5) Alcohol and cigarette smoking. Regular consumption of alcohol irritates the stomach lining, leading to inflammation and increasing the risk for gastritis. Alcohol consumption is also responsible for acid reflux and gastroesophageal reflux disease. Smoking can also trigger or worsen gastritis.
6) Stress. As a result of its physiological effects and its lifestyle implications, stress is one of the leading causes of gastritis. In addition to disrupting our normal secretion of certain hormones that regulate the normal functioning of our body, stress also forces us to adopt unhealthy dietary and lifestyle habits that do not benefit gastrointestinal health.
7) Problematic foods and beverages. We are all different and respond differently to various foods. For some of us with a more sensitive stomach, certain foods can prove extremely problematic and upset our stomach greatly. The more we continue to eat them, the more severe our symptoms may become and disorders such as gastroesophageal reflux disease, heartburn or gastritis may develop.

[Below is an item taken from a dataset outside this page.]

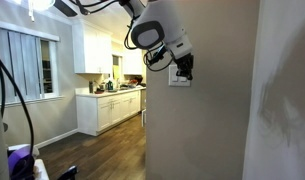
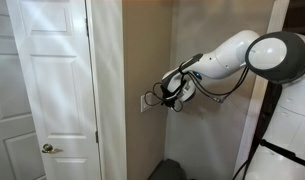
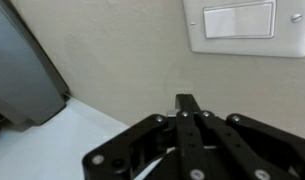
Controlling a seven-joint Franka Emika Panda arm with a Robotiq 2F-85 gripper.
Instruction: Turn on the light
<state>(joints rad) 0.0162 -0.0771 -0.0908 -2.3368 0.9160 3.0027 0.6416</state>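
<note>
The light's control is a small white wall switch plate [image 3: 247, 25] with one wide rocker paddle [image 3: 238, 20], at the top right of the wrist view. It also shows on the beige wall in both exterior views [image 1: 179, 79] [image 2: 146, 102]. My gripper [image 3: 185, 102] has its black fingers pressed together with nothing between them. The fingertip points at the bare wall, below and left of the plate. In both exterior views the gripper [image 1: 184, 68] [image 2: 163, 98] is right at the plate; I cannot tell whether it touches.
A white panelled door [image 2: 52, 80] with a knob [image 2: 49, 149] stands beside the switch wall. White kitchen cabinets [image 1: 92, 45] and a counter lie down the hallway. A beige wall corner [image 1: 252, 100] is close by. A grey surface [image 3: 22, 70] edges the wrist view.
</note>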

The types of foods I find are best to avoid are spicy foods and spices such as hot pepper powder, pepper or wasabi, coffee, carbonated beverages, deep fried foods or extremely oily foods, dairy products (whole milk especially) as well as certain fruit juices and citrus fruit, vinegar and acidic foods. At times, eating cabbage, cauliflower, Brussels sprouts or other cabbage family vegetables can upset my stomach as well. For some people, all dairy products may prove problematic, while other may find they have to give up all foods containing gluten.
How do you know you have gastritis? An accurate diagnosis can only come from a medical professional, so if you experience any of the above mentioned signs and symptoms, it is best you address your doctor. You doctor will ask you about your symptoms and might further recommend the following tests:
1) Stomach or abdominal ultrasound.
2) Endoscopy. It involves inserting a tiny tube with a camera on top through the mouth in order to examine the stomach.

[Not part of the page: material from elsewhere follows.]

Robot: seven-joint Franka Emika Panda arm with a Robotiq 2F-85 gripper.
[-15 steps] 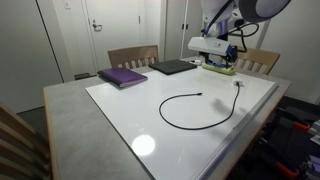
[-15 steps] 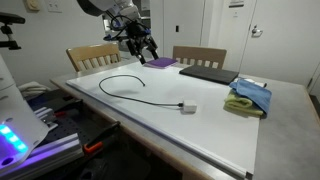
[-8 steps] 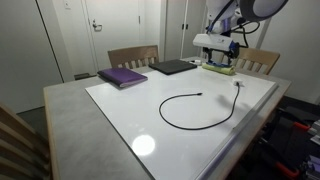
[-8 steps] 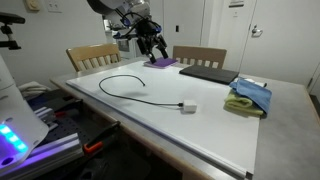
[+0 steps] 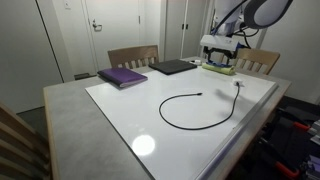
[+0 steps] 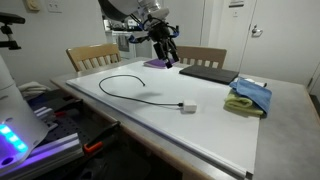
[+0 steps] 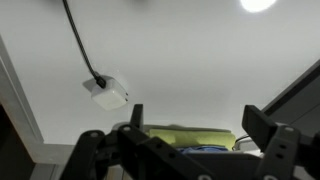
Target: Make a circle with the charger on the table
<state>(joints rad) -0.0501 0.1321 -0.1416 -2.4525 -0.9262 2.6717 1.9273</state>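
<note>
- My gripper (image 6: 167, 58) hangs above the far side of the table (image 5: 75, 115), released. In the wrist view its fingers (image 7: 135, 118) stand spread with nothing between them.
- The charger (image 5: 162, 113) lies flat on the white top, well apart from the gripper, in an open loop whose 2 ends do not meet.
- One side of the loop runs near the table's edge. On its other side the white top lies bare.
- The far edge is crowded by a purple book (image 5: 122, 77), a laptop (image 5: 173, 67) and cloths (image 6: 250, 97). 2 chairs (image 5: 133, 55) stand behind that edge.
- Only the wrist view shows the white plug (image 7: 107, 92) close up, near a green cloth (image 7: 185, 135). It catches just 1 strand of cable.
- Both exterior views show the whole loop.
</note>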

3) Blood tests, blood cell count and Helicobacter pylori.
4) Stool sample, to look for blood or certain bacteria.
Treating gastritis. Treatment options may vary from person to person, depending on how advanced and bothersome the condition is and whether or not there are complications. Aside from the traditional treatment options your doctor may prescribe you, learning what foods to eat and what foods to avoid can prove wonderfully helpful. It might help to read the recommendations for acid reflux disease that may also apply to gastritis. Your doctor might prescribe you the following:
1) Antacid medication to soothe mild symptoms.
2) Proton-pump inhibitors for a more potent effect, reducing the production of stomach acid.
They include: omeprazole, esomeprazole, lansoprazole etc. and provide stomach protection.
3) H2 blockers (block histamine production and reduce stomach acid).
4) A combination of antibiotics for treating Helicobacter pylori infection.
5) Dietary changes that involve eliminating all foods that may irritate you, but also coffee, alcohol and smoking.
Conclusion. Gastritis in itself is fairly easy to treat and symptoms subside in a matter of days or, worst, a couple of weeks. Even if your symptoms are not that bothersome and you feel you can live with them, reset that thought and go to your doctor for adequate treatment because once the damage is done, it cannot be undone easily. Or at all. Gastritis is a dangerous condition because of its long-term complications, notably a higher risk for stomach cancer, not to mention low quality of life. As a person who has had gastritis and went through its glorious symptoms in all of their might, all I can say is I am truly happy I went to the doctor.